We've commented before on the caustic treatment that Scientology true believer Tom Cruise has received from media outlets. The Los Angeles Times, which has been reporting on Scientology for decades, ran a lengthy business pages look inside the Church of Scientology's Gilman Hot Springs resort on Sunday. The package included 30 photos of the compound and focused on business and spiritual relationship of Tom Cruise and current church head David Miscavige, although the article also provides a bit of information about the religious beliefs of Scientologists:
Scientologists learn Hubbard's secret theory of human suffering, which he traces to a galactic battle waged 75 million years ago by an evil tyrant named Xenu.
According to court documents made public by The Times in the 1980s, Hubbard espoused the belief that Xenu captured the souls, or thetans, of enemies and electronically implanted false concepts in them to keep them confused about his dirty work. The goal of these advanced courses is to become aware of the trauma and free of its effects.
One of the difficulties of covering the Church is the group's reticence to open up to accusations from ex-members or the prying public. Both Cruise and Miscavige declined interviews. So the article is driven by the testimony of ex-members who are then contradicted by church officials. After one ex-member says she was forced to spend all night planting a field of wildflowers for Cruise and his new love Kidman to romp through, a spokesman denounces the charge as a fabrication from apostates.
Well, there you go. The Times reporters break through a bit of this frustrating pattern of shocking accusations and pat denials when they use outside verification, as they did following the series of claims that Cruise spent much time at the Gilman Springs center where he was doted on by Miscavige:
Cruise has made no extended visits to the complex since the early 1990s and has done 95% of his religious training elsewhere, Rinder said. Miscavige, he said, spends only a fraction of his time there and divides the rest of his time among offices in Los Angeles, Clearwater and Britain. He also stays aboard the Freewinds, Scientology's 440-foot ship based in Curacao in the Caribbean, Rinder said.

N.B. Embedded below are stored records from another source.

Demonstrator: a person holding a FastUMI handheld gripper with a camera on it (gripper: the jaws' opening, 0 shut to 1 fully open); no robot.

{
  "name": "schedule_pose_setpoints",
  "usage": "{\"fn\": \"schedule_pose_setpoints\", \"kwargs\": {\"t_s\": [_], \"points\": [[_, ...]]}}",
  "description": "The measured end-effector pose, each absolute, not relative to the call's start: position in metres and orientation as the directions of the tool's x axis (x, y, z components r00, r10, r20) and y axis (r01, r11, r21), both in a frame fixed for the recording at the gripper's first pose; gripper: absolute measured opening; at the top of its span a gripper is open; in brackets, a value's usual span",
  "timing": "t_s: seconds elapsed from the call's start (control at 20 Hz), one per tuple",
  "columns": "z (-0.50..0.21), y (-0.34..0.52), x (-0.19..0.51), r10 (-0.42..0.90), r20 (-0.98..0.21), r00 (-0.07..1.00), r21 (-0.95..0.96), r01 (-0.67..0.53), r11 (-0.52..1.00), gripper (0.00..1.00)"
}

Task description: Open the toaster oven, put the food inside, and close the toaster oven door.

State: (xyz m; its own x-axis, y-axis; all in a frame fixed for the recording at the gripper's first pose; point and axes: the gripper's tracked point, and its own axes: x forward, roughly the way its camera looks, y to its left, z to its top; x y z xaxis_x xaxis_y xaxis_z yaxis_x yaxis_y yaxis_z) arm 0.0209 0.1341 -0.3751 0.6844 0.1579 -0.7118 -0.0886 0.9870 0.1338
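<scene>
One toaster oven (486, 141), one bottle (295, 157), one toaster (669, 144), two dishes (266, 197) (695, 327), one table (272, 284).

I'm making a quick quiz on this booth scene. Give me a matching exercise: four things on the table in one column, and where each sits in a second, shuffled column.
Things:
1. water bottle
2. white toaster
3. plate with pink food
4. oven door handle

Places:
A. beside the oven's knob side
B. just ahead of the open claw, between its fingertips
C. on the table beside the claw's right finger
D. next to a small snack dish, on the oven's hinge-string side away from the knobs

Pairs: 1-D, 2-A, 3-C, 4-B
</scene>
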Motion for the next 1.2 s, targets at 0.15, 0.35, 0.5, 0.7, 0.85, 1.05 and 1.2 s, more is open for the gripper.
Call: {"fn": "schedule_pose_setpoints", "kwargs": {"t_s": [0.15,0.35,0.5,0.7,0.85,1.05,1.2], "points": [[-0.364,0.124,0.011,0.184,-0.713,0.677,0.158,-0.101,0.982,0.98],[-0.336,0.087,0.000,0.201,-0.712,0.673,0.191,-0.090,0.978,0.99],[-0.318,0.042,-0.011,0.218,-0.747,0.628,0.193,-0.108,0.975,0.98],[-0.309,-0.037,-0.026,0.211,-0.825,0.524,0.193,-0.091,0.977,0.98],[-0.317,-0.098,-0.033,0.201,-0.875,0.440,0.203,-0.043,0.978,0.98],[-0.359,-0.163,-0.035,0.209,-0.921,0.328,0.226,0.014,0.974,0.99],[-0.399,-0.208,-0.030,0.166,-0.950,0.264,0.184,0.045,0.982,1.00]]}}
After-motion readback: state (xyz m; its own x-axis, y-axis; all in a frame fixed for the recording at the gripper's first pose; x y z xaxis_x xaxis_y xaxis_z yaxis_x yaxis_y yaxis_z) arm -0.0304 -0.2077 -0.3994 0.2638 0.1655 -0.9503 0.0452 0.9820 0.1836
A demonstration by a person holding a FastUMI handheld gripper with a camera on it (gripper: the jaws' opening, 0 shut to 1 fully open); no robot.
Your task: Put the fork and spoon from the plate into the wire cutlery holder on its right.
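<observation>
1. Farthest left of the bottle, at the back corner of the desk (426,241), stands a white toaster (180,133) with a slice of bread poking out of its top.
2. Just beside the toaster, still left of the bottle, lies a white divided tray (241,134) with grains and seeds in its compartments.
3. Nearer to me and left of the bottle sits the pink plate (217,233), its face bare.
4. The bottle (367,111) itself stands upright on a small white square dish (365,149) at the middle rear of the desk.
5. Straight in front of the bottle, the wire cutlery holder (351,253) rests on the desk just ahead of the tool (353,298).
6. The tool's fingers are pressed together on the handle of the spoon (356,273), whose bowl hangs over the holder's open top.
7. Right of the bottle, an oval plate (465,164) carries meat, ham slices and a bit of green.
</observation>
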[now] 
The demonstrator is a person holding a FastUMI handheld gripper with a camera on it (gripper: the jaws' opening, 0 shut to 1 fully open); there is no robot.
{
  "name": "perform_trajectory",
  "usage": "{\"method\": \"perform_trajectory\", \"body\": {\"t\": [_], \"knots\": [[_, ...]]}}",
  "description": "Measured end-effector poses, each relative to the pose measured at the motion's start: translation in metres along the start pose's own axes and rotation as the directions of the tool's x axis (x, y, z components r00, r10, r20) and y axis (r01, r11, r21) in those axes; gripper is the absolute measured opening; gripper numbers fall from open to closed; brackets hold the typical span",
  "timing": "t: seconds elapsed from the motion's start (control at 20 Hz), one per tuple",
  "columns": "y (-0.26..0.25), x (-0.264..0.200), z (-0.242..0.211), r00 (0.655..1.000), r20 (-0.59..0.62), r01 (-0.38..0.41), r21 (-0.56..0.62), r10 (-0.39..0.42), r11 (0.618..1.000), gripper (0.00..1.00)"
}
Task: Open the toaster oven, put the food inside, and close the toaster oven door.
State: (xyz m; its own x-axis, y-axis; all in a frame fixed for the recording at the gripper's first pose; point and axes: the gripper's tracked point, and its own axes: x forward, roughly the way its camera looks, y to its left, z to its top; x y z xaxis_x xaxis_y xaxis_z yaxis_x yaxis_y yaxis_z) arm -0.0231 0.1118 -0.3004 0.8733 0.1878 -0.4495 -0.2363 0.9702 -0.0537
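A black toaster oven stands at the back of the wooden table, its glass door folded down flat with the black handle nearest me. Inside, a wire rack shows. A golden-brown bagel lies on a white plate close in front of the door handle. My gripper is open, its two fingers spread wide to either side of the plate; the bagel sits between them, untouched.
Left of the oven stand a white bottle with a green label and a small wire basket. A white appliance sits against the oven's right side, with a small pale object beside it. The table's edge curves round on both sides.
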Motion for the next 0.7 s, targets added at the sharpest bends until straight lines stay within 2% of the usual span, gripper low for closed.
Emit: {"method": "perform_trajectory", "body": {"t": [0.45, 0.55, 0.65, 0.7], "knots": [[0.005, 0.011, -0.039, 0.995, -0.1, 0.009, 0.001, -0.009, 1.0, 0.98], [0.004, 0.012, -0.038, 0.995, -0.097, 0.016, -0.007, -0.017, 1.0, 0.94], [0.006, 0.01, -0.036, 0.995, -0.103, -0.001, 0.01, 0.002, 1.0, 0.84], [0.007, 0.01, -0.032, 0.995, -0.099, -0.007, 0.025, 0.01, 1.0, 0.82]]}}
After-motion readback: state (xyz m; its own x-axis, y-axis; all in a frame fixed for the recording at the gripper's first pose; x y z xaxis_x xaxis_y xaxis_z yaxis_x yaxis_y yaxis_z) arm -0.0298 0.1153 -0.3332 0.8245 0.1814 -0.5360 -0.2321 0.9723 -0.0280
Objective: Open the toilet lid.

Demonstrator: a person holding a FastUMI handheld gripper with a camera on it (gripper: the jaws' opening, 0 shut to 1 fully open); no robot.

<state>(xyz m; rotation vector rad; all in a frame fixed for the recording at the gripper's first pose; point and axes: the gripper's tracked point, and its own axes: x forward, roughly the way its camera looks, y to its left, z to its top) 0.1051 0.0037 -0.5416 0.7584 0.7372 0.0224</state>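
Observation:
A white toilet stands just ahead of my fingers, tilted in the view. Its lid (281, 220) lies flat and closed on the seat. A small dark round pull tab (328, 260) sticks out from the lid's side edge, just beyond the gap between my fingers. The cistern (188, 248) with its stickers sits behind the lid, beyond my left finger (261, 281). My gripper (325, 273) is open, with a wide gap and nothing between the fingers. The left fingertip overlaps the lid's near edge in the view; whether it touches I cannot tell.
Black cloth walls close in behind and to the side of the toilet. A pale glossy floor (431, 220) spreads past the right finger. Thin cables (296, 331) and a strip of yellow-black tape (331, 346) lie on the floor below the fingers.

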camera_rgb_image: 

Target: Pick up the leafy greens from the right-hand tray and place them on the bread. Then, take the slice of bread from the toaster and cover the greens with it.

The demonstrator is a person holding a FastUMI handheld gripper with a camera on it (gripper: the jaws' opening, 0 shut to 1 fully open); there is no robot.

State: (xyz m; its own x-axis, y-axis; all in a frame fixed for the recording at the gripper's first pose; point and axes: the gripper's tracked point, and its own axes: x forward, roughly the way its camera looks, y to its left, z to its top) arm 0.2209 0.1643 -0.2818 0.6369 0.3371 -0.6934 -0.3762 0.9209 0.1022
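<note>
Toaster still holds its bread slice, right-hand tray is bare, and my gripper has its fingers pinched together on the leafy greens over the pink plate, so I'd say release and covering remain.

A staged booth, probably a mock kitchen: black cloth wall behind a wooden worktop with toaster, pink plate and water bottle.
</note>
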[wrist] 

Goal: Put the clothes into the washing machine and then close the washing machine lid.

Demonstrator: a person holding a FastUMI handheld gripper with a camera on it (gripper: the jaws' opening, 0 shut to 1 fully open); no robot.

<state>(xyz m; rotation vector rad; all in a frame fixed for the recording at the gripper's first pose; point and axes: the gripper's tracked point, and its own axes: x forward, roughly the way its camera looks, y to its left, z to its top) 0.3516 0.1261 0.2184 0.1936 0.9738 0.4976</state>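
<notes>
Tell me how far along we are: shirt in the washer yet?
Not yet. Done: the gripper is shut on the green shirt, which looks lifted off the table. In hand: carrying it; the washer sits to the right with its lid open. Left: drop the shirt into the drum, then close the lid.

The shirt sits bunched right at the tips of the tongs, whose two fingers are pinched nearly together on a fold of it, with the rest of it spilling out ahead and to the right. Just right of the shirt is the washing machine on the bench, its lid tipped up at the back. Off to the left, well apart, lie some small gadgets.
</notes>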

However, voter registration records list the Gilman Hot Springs complex as Miscavige's residence since the early 1990s and as recently as the 2004 general election. Rinder said the church leader simply had not updated his registration. Miscavige's wife, father, stepmother and siblings also have resided at the complex, according to voting records and interviews.
I have a few friends who are former Scientologists. They were heavy into it while they were working in Hollywood in the 1960s and 1970s but when they left the church, they decided it was best to leave the region, ending up in Colorado where I met them. I also am acquainted with a few current Scientologists -- in Hollywood, of course. And I guess what I'm trying to say is that claims like this are interesting:
More than any other celebrity, Cruise has helped fuel the growth of the church, which claims a worldwide membership of 10 million and in the last two years has opened major centers in South Africa, Russia, Britain and Venezuela. Cruise joined Miscavige last year for the opening of a church in Madrid.
It is completely true that Scientologists claim a worldwide membership of 10 million. It's also true that, well, they don't have much support for the claim. In the same manner the reporters checked out the voter records, they should have provided the reader with context or trusted religious data. Mormons claim a worldwide membership of about 12 million, to put the number in context. Even understanding that religious adherence data is not terribly reliable, perhaps another source would have been helpful.